An increasingly antibiotic-resistant pathogen that can survive months dehydrated on hospital surfaces may hold the key to new anti-bacterial treatments and preserving probiotics in pills.
A new study has revealed how the bacteria Acinetobacter baumannii survives without water on surfaces for months, an ability which has helped it become a leading cause of hospital-acquired infections.
Scientists now know it survives in this dried-out state by producing “hydrophilin” proteins that protect it against water deprivation, and it causes more virulent infections after being dried and rehydrated.
The discovery, reported in the journal Cell Host & Microbe, could guide new strategies to eliminate Acinetobacter from surfaces by targeting these hydrophilin proteins, and could even translate into a fresh strategy for preserving dried probiotics.
This is excellent news because Acinetobacter has been recognised by the World Health Organization (WHO) as one of the highest-priority bacteria for which new antibiotics are needed, due to its growing antibiotic resistance.
“The fact that A. baumannii contaminates hospital surfaces and is extremely difficult to get rid of puts it into close contact with very vulnerable patients,” says senior author Eric Skaar, professor of Pathology, Microbiology and Immunology at Vanderbilt University, in the US.
The findings might also have applications for preserving protein and live bacteria-based pharmaceuticals (probiotics) that are dried and packaged into pill form – as only a fraction normally survive.
“A challenge for probiotics is getting enough bacteria through the stomach and into the gut,” explains Skaar. “If you put these proteins from Acinetobacter into a probiotic, that organism would be much more likely to survive the desiccation (drying) process and come out of the pill alive.”
The team of microbiologists and chemists has found that Acinetobacter baumannii could survive more than seven months of desiccation and that when it was dried and then rehydrated, it caused more virulent infections in mice.
They also found that recently isolated clinical strains of Acinetobacter were 10-times more resistant to desiccation compared with an older laboratory strain.
Using genetic screening, they then discovered two “desiccation tolerance proteins” – which they named DtpA and DtpB – that have an unusual amino acid sequence of repeating units.
“The protein sequence really surprised us, and we figured out pretty quickly that DtpA and DtpB share these unusual features with a group of proteins called ‘intrinsically disordered proteins’ that are present in organisms known to be extraordinarily resistant to water starvation,” says Skaar.
The list of organisms includes tardigrades, nematodes, yeast and plant seeds, but DtpA and DtpB are some of the first intrinsically disordered proteins to be characterised in bacteria.
Unlike typical proteins, which fold into a three-dimensional structure that dictates their function, these intrinsically disordered proteins do not exist in a fixed conformation in solution.
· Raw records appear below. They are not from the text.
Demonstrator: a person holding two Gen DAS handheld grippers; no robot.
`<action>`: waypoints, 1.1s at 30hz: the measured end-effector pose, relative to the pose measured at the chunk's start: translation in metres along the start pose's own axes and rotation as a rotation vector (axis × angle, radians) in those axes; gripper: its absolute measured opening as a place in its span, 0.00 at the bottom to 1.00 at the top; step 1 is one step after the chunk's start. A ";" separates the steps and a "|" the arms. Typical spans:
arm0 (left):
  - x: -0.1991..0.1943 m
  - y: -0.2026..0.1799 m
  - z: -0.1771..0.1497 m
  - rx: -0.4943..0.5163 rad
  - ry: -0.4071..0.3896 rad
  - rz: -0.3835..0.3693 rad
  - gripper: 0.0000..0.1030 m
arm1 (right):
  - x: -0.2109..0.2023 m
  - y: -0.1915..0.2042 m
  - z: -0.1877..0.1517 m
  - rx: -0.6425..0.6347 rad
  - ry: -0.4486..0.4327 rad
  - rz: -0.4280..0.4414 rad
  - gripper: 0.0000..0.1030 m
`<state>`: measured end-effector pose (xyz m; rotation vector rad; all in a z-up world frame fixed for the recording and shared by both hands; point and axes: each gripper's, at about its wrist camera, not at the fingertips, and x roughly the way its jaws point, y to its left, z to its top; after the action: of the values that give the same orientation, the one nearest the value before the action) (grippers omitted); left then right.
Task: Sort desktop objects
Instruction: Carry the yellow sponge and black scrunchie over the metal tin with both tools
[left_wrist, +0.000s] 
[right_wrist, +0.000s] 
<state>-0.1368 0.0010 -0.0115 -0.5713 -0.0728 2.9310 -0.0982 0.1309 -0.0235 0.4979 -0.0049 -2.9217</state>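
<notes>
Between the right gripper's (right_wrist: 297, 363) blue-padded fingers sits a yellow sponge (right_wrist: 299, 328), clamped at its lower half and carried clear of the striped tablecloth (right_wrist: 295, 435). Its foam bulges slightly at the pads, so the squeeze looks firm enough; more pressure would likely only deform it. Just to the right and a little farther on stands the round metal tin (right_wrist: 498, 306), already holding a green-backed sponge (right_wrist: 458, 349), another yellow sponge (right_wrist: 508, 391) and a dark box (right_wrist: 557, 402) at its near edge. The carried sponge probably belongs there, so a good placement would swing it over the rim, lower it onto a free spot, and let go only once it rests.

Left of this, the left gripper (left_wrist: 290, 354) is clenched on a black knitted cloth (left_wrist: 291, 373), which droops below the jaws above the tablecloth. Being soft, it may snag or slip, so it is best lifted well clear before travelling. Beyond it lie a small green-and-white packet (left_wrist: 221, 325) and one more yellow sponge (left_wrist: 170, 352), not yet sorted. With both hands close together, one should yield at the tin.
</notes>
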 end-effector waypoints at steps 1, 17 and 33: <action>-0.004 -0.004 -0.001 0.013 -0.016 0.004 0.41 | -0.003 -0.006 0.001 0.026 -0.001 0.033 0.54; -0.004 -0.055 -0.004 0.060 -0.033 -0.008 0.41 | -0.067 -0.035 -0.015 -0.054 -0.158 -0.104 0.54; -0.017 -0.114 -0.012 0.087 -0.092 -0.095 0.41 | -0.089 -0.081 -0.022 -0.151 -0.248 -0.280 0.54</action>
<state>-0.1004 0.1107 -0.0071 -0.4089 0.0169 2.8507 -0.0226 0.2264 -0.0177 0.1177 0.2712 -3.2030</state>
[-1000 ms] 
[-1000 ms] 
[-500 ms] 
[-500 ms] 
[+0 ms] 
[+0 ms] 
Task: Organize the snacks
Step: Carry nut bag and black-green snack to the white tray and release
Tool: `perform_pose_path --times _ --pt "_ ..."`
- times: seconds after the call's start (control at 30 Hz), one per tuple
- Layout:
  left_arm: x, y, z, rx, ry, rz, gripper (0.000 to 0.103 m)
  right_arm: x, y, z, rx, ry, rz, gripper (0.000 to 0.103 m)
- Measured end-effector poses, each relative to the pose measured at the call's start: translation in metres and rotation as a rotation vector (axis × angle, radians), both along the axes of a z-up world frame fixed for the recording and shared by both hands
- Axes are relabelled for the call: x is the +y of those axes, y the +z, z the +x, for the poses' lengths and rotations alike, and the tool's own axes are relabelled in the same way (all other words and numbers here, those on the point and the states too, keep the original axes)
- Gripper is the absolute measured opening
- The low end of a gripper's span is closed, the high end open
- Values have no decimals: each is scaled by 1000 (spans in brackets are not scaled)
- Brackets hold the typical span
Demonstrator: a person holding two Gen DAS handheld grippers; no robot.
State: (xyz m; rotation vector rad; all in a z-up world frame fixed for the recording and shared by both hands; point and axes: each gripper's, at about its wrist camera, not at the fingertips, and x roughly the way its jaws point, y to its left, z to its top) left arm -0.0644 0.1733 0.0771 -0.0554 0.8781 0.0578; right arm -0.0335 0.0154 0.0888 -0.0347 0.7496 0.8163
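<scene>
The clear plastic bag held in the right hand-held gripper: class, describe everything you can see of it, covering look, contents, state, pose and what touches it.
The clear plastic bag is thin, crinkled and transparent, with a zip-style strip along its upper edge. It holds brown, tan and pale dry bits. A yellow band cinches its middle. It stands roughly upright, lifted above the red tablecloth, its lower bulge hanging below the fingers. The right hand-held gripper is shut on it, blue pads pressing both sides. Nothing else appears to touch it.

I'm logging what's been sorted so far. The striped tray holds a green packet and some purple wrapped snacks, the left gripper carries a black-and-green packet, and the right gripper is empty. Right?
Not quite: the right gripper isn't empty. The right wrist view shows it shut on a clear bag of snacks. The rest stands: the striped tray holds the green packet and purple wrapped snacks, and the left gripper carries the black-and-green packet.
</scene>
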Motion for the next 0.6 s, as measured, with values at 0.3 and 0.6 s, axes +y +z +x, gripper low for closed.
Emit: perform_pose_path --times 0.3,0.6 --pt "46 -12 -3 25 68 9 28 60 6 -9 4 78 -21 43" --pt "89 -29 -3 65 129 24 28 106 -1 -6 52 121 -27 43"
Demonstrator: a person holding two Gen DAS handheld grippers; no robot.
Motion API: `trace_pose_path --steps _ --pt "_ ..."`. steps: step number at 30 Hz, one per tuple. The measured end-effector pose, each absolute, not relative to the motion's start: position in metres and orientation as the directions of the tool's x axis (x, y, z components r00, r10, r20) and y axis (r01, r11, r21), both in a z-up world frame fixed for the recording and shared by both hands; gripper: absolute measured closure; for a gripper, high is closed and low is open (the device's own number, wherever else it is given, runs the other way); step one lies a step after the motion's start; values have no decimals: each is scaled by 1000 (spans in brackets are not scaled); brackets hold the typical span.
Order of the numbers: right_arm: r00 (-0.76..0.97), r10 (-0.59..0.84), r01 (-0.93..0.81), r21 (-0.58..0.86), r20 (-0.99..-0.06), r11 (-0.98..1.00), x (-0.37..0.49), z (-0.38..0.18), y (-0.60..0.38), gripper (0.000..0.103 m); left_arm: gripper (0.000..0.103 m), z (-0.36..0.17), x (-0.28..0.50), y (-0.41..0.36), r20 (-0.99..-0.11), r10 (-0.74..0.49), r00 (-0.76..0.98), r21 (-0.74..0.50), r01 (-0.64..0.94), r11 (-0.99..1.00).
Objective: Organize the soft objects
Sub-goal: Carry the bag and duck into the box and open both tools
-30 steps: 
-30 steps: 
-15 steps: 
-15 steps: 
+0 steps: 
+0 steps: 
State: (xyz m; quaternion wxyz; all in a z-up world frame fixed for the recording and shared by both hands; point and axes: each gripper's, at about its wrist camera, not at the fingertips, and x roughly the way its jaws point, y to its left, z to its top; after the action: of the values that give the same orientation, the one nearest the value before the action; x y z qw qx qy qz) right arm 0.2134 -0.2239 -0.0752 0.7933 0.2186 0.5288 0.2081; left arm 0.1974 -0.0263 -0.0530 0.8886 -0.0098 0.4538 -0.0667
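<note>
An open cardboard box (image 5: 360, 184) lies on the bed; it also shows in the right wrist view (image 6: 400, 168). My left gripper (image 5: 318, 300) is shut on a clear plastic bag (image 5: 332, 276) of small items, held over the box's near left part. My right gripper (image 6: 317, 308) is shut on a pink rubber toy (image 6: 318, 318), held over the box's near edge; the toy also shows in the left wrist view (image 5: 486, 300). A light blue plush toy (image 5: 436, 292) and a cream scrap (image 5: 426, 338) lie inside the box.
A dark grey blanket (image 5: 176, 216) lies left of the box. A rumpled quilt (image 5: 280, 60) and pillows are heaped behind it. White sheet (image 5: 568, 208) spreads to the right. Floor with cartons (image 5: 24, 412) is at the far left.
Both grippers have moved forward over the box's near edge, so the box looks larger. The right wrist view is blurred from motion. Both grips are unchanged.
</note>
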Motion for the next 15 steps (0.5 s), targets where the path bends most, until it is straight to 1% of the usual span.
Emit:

“It was pretty cool to figure out that Acinetobacter is using the same strategy to resist water deprivation as tardigrades, which are among the most resilient animals known and have even survived exposure to outer space,” says Skaar.
The team then demonstrated that this desiccation protection could be extended to a different, probiotic strain of bacteria by expressing DtpA inside the bacterial cells.
The researchers found that by drying, or heat-inactivating, a purified protein enzyme in the presence of DtpA, then the enzyme’s activity could also be maintained when it wouldn’t otherwise.
“We think these proteins may have a valuable commercial application for preserving activity of protein and probiotic therapeutics,” says Skaar.